War das dann der Anfang einer großen Rennfahrerkarriere?

Ich bin dann tatsächlich ein paar kleinere Rennen gefahren und hatte den Ehrgeiz, vorne dabei zu sein, bin morgens um 6 Uhr aufgestanden, um vor der Arbeit zu trainieren. Man kann schon sagen, dass das eine Zeit lang meine große Leidenschaft war. Allerdings habe ich, nachdem ich meine Frau kennengelernt habe, die Rennradschuhe komplett an den Nagel gehängt und bin fünf Jahre lang nicht ein einziges Mal mehr auf dem Rad gesessen.

Und was war der Anlass für dich, wieder mit dem Radsport zu beginnen?

1988 habe ich bei der Bürgermeisterwahl in Bad Zurzach kandidiert.

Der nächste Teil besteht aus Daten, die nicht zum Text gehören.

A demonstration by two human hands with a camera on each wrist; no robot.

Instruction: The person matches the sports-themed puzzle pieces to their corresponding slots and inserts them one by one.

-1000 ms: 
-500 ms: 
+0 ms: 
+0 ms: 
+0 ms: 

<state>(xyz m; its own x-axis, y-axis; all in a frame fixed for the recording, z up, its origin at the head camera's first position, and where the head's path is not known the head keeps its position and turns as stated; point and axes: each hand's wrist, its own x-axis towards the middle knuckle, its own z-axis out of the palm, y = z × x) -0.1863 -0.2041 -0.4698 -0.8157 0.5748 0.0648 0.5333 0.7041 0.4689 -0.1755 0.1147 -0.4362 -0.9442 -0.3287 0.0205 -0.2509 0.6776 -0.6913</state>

Und ich habe am Wahlabend, als ich noch nicht wusste, dass ich gewählt worden bin, mir selbst versprochen: Wenn ich einen zusätzlichen Job habe – Bürgermeister ist ein Nebenamt in der Schweiz – dann brauche ich einen sportlichen Ausgleich. Ich bin an diesem Abend die ersten 30 Radkilometer nach fünf Jahren gefahren, war völlig kaputt, aber glücklich. Und als ich dann erfahren habe, dass ich gewählt wurde, konnte ich guten Gewissens und mit guten sportlichen Vorsätzen die Wahl annehmen. Und eine Woche später habe ich mich gleich fürs Frühjahr 1989 bei Max Hürzeler für die Radsportferien angemeldet.

„Ob Max Hürzeler mich gewählt hat, weiß ich nicht.“

Kanntet ihr euch damals schon persönlich?

Max Hürzeler war ein Bürger von Bad Zurzach …

…hat er dich auch gewählt?

Das weiß ich nicht (lacht), ich weiß aber, dass ich etwas enttäuscht war, weil ich ihm 1987 gerne beim Empfang den Blumenstrauß überreicht hätte, nachdem er Weltmeister geworden war. Aber das hat damals natürlich mein Vorgänger als Bürgermeister erledigt.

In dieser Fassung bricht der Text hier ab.